Вот в таком зале, увешанном сосновыми ветвями с шишками, где пили бархатное баварское пиво, где голштинские пьяные генералы сбивали шишки вилками, где скатерти были залиты пивной пеной, а на полу валялись рыбные кости, чешуйки, соленые сухари и кожура от сосисок, где разноцветные свечи еле-еле мерцали в шарах табачного дыма, где стоял гвалт и все говорили на смеси из четырех языков: русского, немецкого, французского, венгерского — какой-то марсианский всеобщий язык, никто никого не понимал, — пьяный и подмигивающий Петр встал из-за карточного столика (он любил карты — «кампи») и, пошатываясь, подошел к Дашковой, которая сидела с горящими глазами на скамеечке черного дерева, демонстративно ела только мороженое — серебряной ложечкой с блюдечка — и любила и жалела императрицу, все права которой были попраны. Перед мысленным взором девушки разворачивались кровавые сцены предстоящего переворота, вождем которого она уже представляла саму себя на белом коне, с обнаженной шпагой; Петр что-то бессвязно бормотал, искательно заглядывал в глаза — все-таки родственники по сестре, он отговаривал Дашкову — не надо, девушка, присоединяться к партии императрицы, вы — клянусь вам! — раскаетесь; Дашкова почему-то преодолела отвращение к этому пьяному дыханию, к этому больному, запятнанному шрамами оспы лицу и прислушалась, Петр III сказал:
— ДИТЯ МОЕ, — сказал он, — ВАМ БЫ НЕ МЕШАЛО ПОМНИТЬ, ЧТО ВОДИТЬ ХЛЕБ-СОЛЬ С ЧЕСТНЫМИ ДУРАКАМИ, ПОДОБНЫМИ ВАШЕЙ СЕСТРЕ И МНЕ, ГОРАЗДО БЕЗОПАСНЕЕ, ЧЕМ С ТЕМИ ВЕЛИКИМИ УМНИКАМИ, КОТОРЫЕ ВЫЖМУТ ИЗ АПЕЛЬСИНА СОК, А КОРКИ БРОСЯТ ПОД НОГИ.

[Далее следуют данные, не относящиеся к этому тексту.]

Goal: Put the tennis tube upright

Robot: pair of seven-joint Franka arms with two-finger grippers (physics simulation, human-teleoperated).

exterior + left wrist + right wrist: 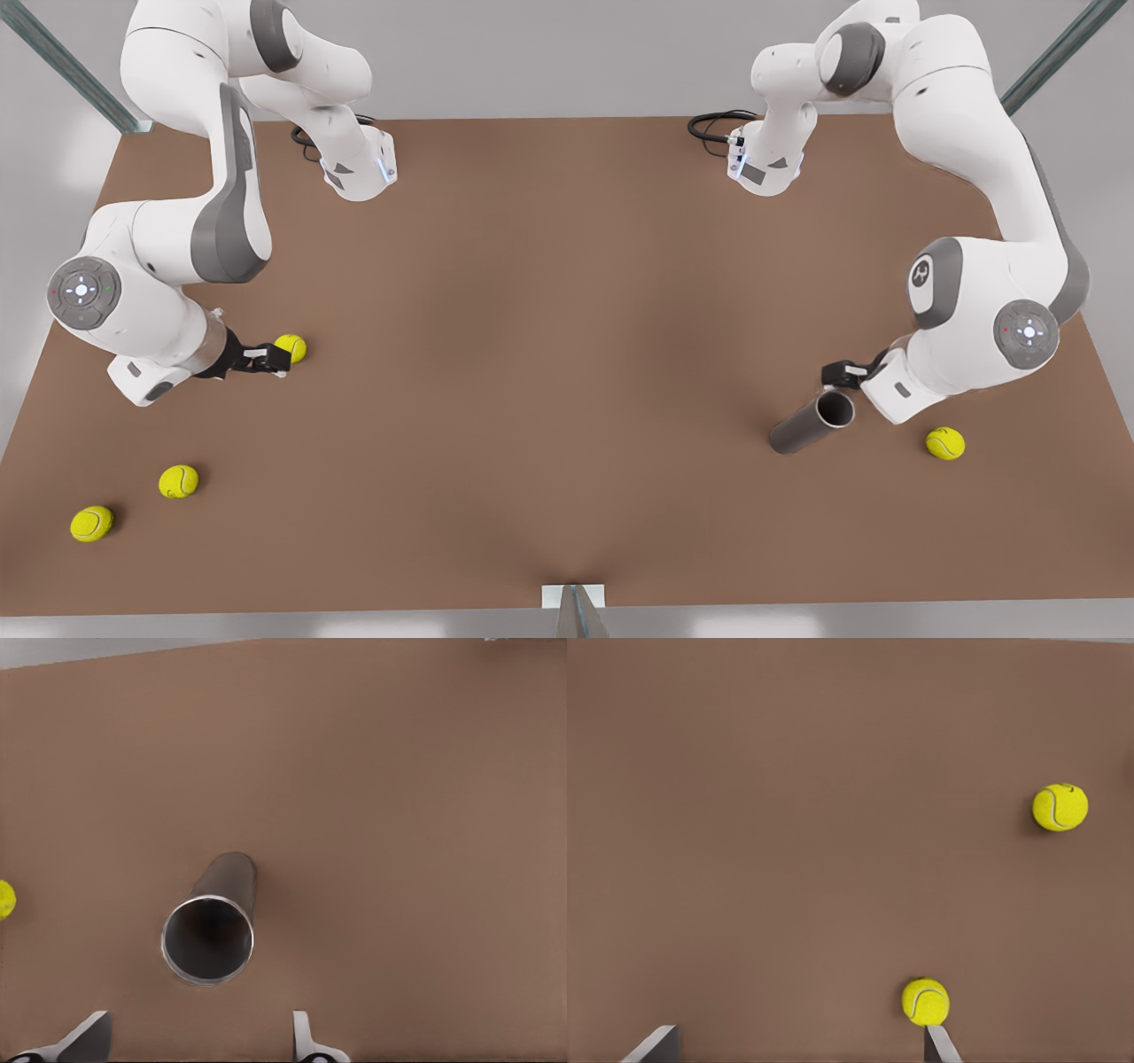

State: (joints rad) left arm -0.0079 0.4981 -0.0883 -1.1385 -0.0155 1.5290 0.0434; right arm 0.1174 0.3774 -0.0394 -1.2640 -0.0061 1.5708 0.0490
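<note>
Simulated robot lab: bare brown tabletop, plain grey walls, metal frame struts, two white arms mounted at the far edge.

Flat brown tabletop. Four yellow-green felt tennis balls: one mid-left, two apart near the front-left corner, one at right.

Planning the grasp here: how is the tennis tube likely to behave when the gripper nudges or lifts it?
The tennis tube lies on its side on the table, so it may well roll if nudged. It looks hollow, open-mouthed and probably light and stiff. The smooth wall might slip in the open left gripper beside its mouth.
</note>
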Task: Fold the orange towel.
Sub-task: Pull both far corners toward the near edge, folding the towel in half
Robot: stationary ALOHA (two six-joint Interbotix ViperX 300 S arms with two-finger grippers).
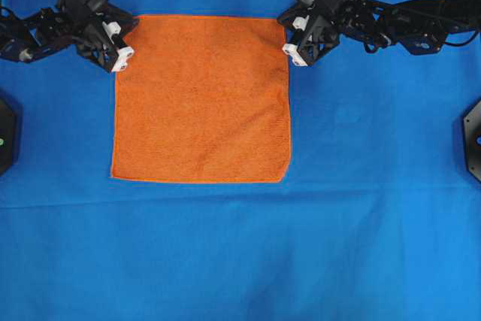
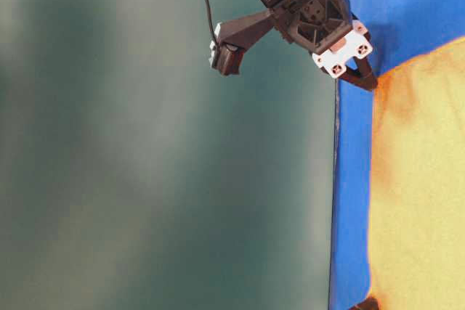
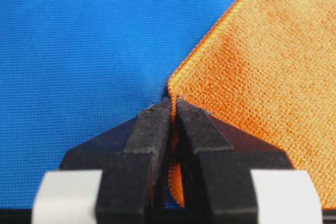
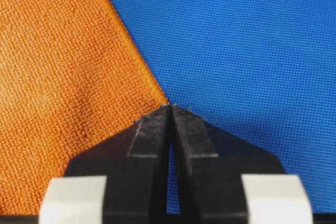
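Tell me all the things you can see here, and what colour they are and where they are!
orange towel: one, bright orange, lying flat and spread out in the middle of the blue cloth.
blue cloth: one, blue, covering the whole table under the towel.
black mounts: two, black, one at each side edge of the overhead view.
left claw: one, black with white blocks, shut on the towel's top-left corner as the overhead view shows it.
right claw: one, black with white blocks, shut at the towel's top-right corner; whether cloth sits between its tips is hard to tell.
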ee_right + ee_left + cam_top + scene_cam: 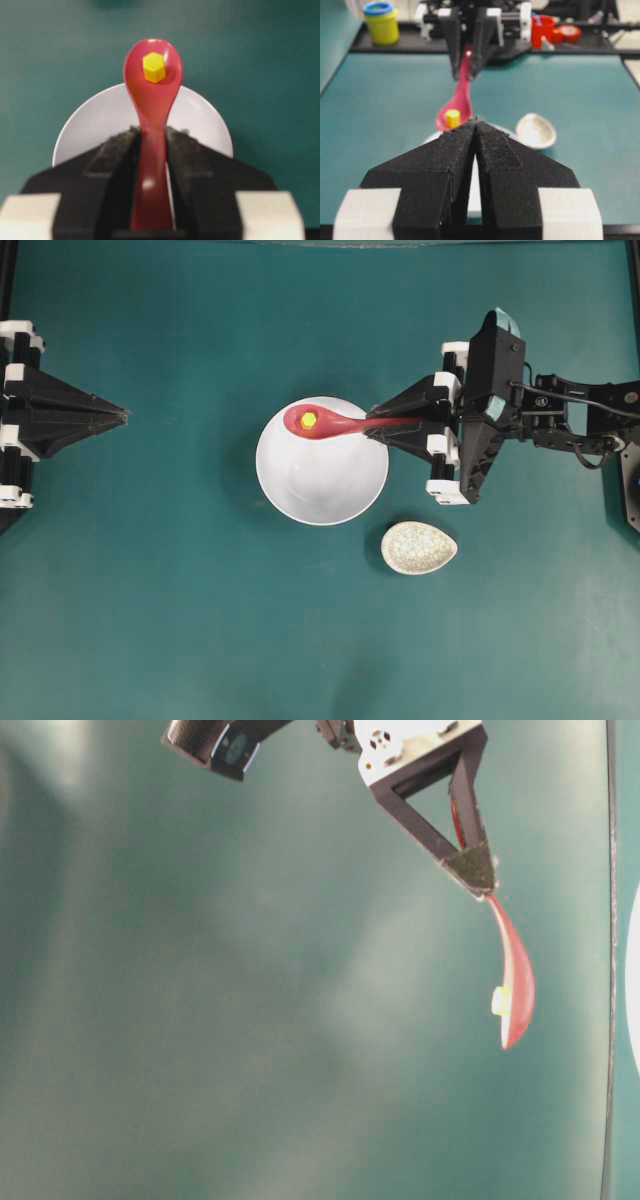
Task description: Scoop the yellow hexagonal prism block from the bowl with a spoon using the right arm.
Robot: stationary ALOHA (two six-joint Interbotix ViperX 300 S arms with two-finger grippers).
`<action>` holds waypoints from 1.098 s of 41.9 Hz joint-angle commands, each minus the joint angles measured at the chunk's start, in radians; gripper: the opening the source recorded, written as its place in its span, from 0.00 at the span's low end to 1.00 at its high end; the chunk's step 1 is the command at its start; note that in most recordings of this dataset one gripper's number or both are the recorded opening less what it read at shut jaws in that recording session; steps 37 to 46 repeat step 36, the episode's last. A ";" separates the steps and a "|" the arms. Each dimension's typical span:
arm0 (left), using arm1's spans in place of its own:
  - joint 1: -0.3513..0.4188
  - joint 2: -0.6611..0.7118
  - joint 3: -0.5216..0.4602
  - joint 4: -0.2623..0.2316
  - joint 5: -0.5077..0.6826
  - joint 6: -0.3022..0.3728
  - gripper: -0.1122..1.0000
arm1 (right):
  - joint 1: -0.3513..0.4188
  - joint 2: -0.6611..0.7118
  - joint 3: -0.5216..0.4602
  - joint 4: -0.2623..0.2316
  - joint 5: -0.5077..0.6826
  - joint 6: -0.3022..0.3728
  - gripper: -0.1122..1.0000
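Note:
The red-pink spoon [345, 424] is held by its handle in my right gripper [375, 423], which is shut on it. Its scoop hangs level above the far-left rim of the white bowl [320, 480]. The yellow hexagonal prism block [309, 421] sits in the scoop. The right wrist view shows the block [153, 67] in the spoon [152, 100], raised over the bowl [100, 125], with the handle between the right gripper's [151, 132] pads. My left gripper [125, 415] rests shut at the far left, well away from the bowl; its view shows its tips [476, 122] together.
A speckled beige spoon rest [418, 547] lies just below and right of the bowl. Beyond the mat's far edge in the left wrist view stand a yellow tub with a blue lid [381, 22] and red items [550, 30].

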 commanded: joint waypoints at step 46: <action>0.002 0.008 -0.014 0.003 0.032 -0.002 0.10 | 0.031 -0.144 0.084 -0.003 -0.006 -0.003 0.31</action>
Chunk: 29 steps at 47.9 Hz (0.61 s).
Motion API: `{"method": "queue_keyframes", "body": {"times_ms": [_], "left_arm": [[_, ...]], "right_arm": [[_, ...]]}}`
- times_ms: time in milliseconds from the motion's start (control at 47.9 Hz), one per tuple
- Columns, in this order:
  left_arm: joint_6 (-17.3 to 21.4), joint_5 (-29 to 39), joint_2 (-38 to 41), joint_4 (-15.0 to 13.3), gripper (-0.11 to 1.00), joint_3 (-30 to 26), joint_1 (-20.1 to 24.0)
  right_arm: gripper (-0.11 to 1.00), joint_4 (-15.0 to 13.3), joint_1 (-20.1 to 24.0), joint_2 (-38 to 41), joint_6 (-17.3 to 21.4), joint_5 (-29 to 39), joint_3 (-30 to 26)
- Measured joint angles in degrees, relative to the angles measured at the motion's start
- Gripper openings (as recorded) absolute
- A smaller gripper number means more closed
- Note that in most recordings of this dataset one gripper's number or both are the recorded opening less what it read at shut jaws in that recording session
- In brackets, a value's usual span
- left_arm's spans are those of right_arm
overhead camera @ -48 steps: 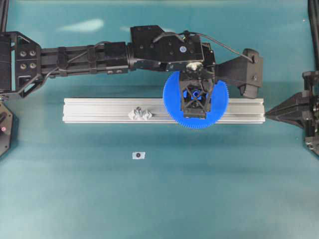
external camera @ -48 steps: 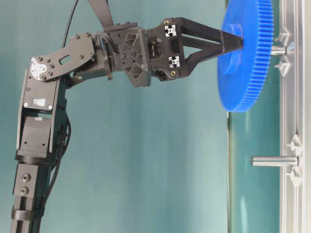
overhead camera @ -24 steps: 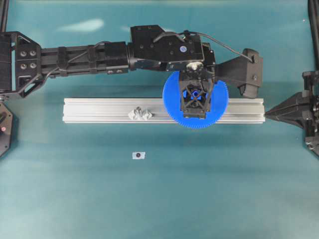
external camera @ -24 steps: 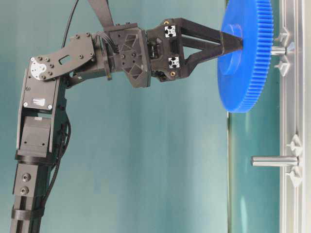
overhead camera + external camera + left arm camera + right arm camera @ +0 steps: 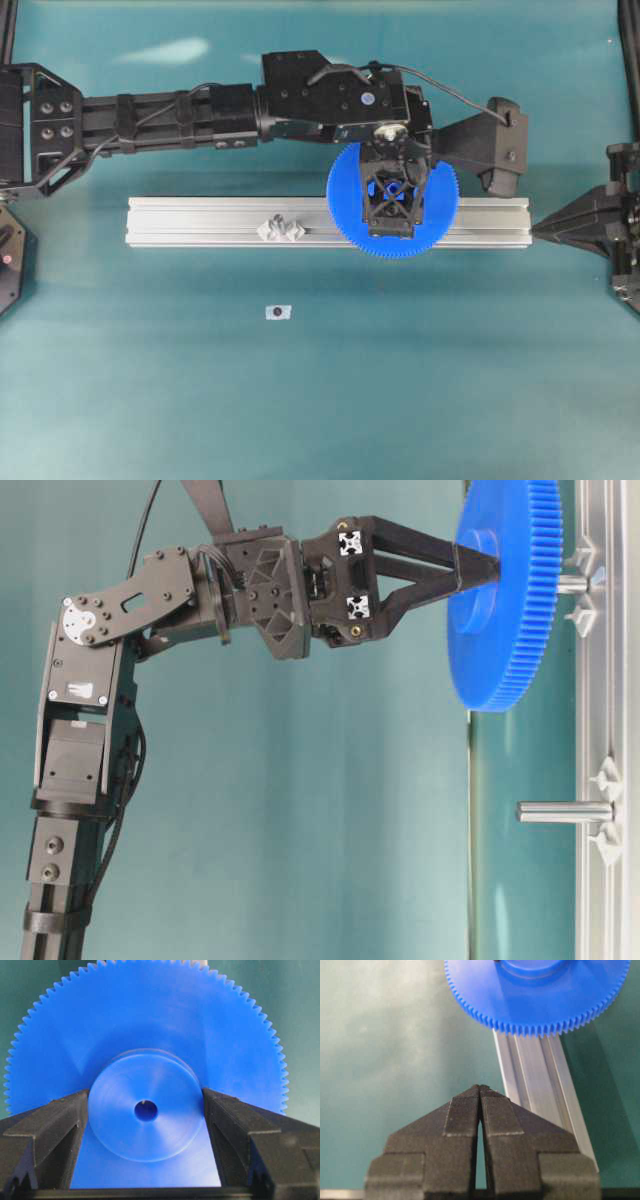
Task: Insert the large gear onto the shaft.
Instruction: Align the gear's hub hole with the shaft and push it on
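Overhead, left pincer clamped on raised hub of big bright-blue toothed plastic gear — gear over silver aluminium rail, small silvery shaft just behind it, right pincer closed — empty.

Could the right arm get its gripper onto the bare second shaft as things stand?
Probably not easily. The right gripper sits shut at the rail's far end, and the large gear, held by the left gripper, hangs over the rail between it and the second shaft.
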Motion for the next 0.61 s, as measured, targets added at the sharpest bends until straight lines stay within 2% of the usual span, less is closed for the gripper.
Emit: {"method": "queue_keyframes", "body": {"times_ms": [376, 606], "left_arm": [[-0.53, -0.18, 0.0, 0.0, 0.78, 0.0, -0.09], [-0.7, -0.26, 0.0, 0.09, 0.83, 0.0, -0.44]], "right_arm": [[0.05, 0.0, 0.0, 0.0, 0.09, -0.09, 0.0], [0.05, 0.0, 0.0, 0.0, 0.09, -0.09, 0.0]]}}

Потом не только Дашкова вспоминала неоднократно эту фразу. Дурак Петр оказался проницательнее многих умников офицеров, которые впоследствии, после активного участия в перевороте, ссылались в Сибирь.
О предстоящем перевороте знал уже весь Петербург.
Переворот не был тайной для императора. Было достаточно добровольных доносчиков. Доносили и сомнительные секретари иностранных миссий, аккредитованных в Петербурге, доносили и без сомнений преданные Петру генерал-адъютант граф Андрей Васильевич Гудович, генерал-адъютант князь Иван Федорович Голицын и генерал-майор Иван Михайлович Измайлов.
Петру приносили и списки заговорщиков и называли их вождей.
Он ничего не делал для своей защиты. Он — смеялся. Будь что будет! Он попросил предоставить его судьбу — ему самому. Он смеялся все больше день ото дня, — он отчаивался! — он делал большие успехи, самоубийца, он большими шагами шел к своей неминуемой гибели. Он считал контрдействия ниже собственного достоинства.